## Problem to solve
Sift the material for lines containing "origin", and return them.

*** Data segment ***

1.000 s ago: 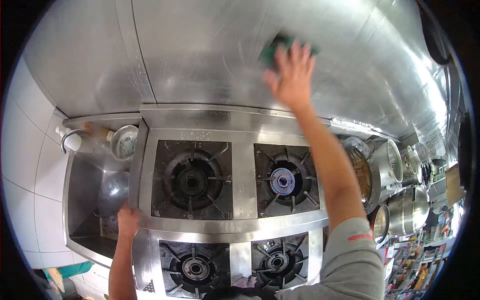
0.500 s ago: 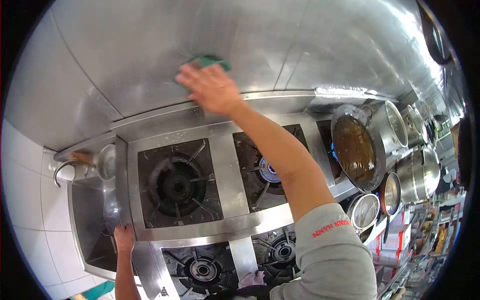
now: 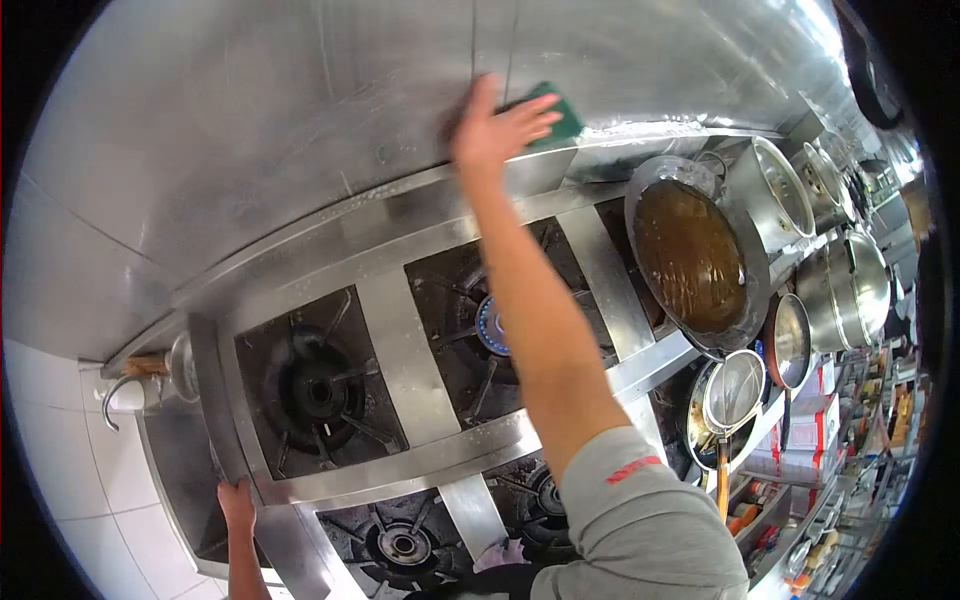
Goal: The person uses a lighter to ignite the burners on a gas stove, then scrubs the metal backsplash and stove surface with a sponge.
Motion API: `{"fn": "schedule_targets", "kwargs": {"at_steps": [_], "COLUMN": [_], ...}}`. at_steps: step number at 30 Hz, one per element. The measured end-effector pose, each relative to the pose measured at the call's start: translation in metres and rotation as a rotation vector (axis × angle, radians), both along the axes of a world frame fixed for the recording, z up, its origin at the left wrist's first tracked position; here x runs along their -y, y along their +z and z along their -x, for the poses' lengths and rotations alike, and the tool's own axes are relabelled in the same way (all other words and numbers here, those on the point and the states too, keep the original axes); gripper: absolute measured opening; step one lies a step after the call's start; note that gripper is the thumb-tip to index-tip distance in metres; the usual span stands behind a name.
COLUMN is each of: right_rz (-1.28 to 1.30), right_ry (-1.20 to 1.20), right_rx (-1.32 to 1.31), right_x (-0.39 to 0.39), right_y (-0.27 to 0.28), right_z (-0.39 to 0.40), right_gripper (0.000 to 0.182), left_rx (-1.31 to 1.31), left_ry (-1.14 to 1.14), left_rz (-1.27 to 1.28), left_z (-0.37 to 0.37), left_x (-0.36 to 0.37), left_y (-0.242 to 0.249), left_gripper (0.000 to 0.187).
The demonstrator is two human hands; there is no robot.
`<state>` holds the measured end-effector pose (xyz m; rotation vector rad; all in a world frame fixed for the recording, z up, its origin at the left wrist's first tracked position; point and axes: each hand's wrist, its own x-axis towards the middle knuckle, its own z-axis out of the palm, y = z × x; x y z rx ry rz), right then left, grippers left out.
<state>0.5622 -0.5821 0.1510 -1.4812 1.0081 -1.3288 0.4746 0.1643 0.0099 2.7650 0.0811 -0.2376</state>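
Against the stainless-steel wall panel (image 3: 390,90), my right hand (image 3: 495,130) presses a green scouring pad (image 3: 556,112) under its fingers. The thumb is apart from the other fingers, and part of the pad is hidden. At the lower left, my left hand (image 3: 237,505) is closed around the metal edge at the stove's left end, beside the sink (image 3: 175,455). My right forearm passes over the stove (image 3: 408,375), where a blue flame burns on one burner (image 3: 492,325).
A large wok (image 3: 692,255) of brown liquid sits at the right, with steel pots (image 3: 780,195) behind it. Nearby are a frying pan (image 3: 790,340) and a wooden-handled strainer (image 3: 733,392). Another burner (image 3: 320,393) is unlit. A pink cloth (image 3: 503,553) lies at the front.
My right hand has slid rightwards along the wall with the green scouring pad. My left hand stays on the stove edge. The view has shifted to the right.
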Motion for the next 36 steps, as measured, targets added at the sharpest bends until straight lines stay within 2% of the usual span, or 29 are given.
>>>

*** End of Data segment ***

## Your response
Motion API: `{"fn": "schedule_targets", "kwargs": {"at_steps": [_], "COLUMN": [_], ...}}`. at_steps: step number at 30 Hz, one per element. The measured end-effector pose, each relative to the pose measured at the call's start: translation in metres and rotation as a rotation vector (axis × angle, radians), both along the axes of a world frame fixed for the recording, z up, its origin at the left wrist's first tracked position; here x runs along their -y, y along their +z and z along their -x, for the poses' lengths and rotations alike, and the tool's own axes are relabelled in the same way (all other words and numbers here, those on the point and the states too, keep the original axes); gripper: absolute measured opening; step one lies a step after the call's start; note that gripper is the thumb-tip to index-tip distance in metres; the usual span stands behind a name.
`<state>` holds the measured end-effector pose (xyz m; rotation vector rad; all in a world frame fixed for the recording, z up, its origin at the left wrist's first tracked position; point and axes: each hand's wrist, its own x-axis towards the middle knuckle, its own z-axis out of the palm, y = z × x; x y z rx ry rz), right then left, grippers left out.

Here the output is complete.